Treb, I would agree with you about the father in this situation except that he has been honest about his intentions all along as far as I can see.

Not saying that it has been the kind of situation most women would go along with (FOB and all that) but he seems to have been pretty clear on where he stands in regards to his feelings for the OP.

I do agree that the proposed living arrangements would get old for both of them pretty quick cause it will likely cause a lot of trouble in their lives (even if there wasn't this trouble already) but as far as her "paying half his living expences"...I didn't take the offer that way. That's an awfully intimate offer to make if you really didn't want to be around a child and it's mother.

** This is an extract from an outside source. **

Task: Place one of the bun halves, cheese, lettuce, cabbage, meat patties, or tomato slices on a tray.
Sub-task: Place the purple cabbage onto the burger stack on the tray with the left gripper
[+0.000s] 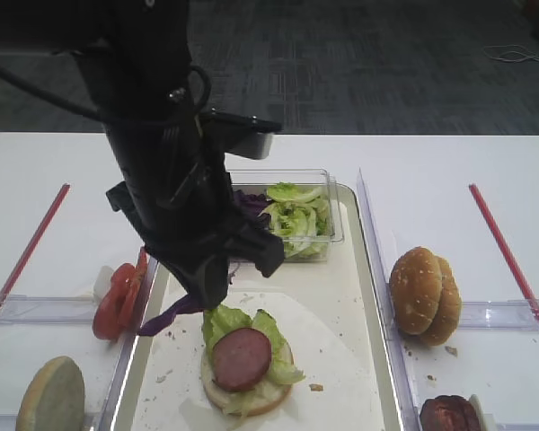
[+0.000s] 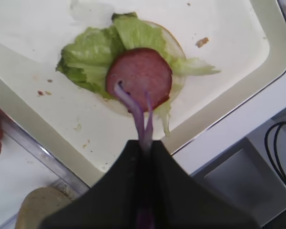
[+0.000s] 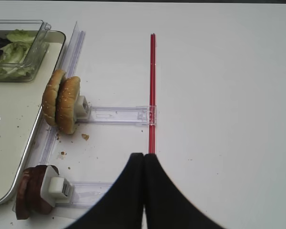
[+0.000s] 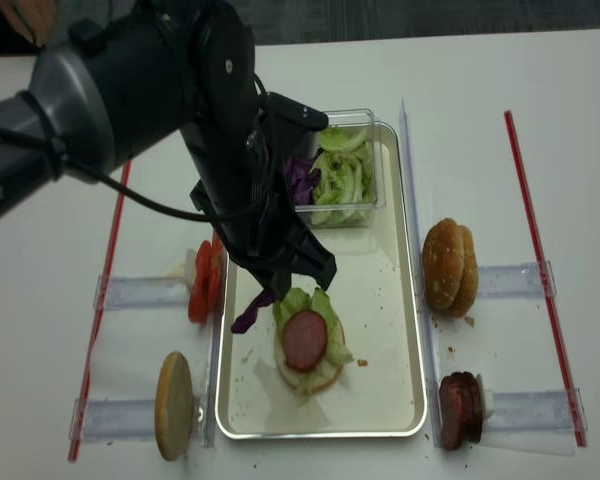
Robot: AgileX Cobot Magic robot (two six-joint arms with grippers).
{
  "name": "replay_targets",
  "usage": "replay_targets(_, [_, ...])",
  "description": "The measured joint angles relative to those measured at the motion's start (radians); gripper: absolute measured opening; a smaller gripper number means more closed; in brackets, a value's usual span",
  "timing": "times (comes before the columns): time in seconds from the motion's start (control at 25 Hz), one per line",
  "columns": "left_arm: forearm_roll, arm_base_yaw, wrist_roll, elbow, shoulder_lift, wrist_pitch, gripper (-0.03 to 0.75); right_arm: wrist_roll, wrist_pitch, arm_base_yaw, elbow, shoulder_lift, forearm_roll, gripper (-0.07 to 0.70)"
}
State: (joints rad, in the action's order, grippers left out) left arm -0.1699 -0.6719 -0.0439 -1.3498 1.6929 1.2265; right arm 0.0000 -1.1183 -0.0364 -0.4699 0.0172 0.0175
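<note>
Counts from my end: one tray [image 4: 412, 330], one clear box [image 4: 365, 160] at its far end with lettuce [image 4: 338, 180] and purple shreds inside. On the tray sits one pale bun base [image 4: 302, 372] with lettuce on it and one patty [image 4: 305, 339] on top. Left of the tray: tomato slices [image 4: 202, 280] standing in a holder, exact number unclear, and one flat-cut bun half [image 4: 173, 404] on edge. Right of the tray: two sesame bun halves [image 4: 450, 267] on edge in a holder, and two dark patties [image 4: 461, 408] in the nearer holder. Two red strips [image 4: 540, 270] lie on the surface [image 4: 540, 120], one each side.

My left arm reaches over the tray, wrist pitched down, left claw [image 2: 144, 143] clenched on one cabbage [image 1: 169, 313] strip. The strip dangles from the tips; in the wrist view its free end hangs over the patty, contact unclear.

Right claw [image 3: 143, 160] is pinched closed, nothing in it, hovering above bare surface near the right red strip.

Part of a white printed word shows on the left arm, not legible.
</note>
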Motion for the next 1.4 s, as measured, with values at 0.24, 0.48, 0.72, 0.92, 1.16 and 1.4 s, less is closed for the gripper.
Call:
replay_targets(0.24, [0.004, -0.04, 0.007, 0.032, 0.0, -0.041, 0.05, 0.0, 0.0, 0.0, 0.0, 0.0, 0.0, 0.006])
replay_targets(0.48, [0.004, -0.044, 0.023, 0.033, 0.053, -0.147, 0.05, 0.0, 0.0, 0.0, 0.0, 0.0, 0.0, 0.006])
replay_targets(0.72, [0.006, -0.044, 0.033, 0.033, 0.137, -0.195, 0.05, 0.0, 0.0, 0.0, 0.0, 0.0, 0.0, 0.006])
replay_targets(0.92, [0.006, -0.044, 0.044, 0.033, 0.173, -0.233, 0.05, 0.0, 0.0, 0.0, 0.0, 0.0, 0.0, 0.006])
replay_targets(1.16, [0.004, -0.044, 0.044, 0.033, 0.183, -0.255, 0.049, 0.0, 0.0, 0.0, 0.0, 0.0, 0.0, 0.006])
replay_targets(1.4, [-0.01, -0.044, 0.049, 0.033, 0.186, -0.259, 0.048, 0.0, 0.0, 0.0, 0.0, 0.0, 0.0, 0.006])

As for the knee jerk reaction to abort, well, they were just FOB's. If he had pushed the issue that would be different, but I think that for him to auto go there first....
If you believe in abortion, then this is one of those circumstances when you would consider it. So, I don't see that as proof that he won't be a good father.

I have a MUCH bigger problem with the fact that he will have sex with two (or more) women at the same time...but that's a personal thing of mine. I personally don't do FOB, either....but for those that do, manogamy is not neccessarily considered to be part of it. That's the point, isn't it? All the fun, none of the strings?

When he did get into a real relatiuonship with someone, he quit the double dipping...so...better sign of character than if he didn't, no?

BUT, then there is the refusing to speak to you about it, dotcomwoman. That's way not OK...but if you are reacting like a jealous gf then maybe that's why. 7 years is not a huge age difference...and he's not shopping for a mommy for this child. Men DO this. I can't get a guy under 65 to look at me!

I may be way off, but I get the feeling that he is sort of a swingerish type and yes, he totally expects you to be OK with being a friend of his AND his girlfriend's and if you go into labor and she's there...oh well, she'll probably come along for the ride. You are just a friend, roommate, and coparent in his eyes. Period. And yes, he expects his gf to understand that, too. That's why you all have to know each other and all be "friends". Like on "Friends!"

I don't think you can do that. I think you are needing a more traditional situation because I think you have some feelings for him...more than what is appropriate for the scenario HE thinks ya'll have.

This is normal and expected. You are having a baby. For us women in particular, that changes everything! You have instinctual stuff going on...nesting urges...the free love, player, life style is the antithisis of what you are genetically programed to do right now.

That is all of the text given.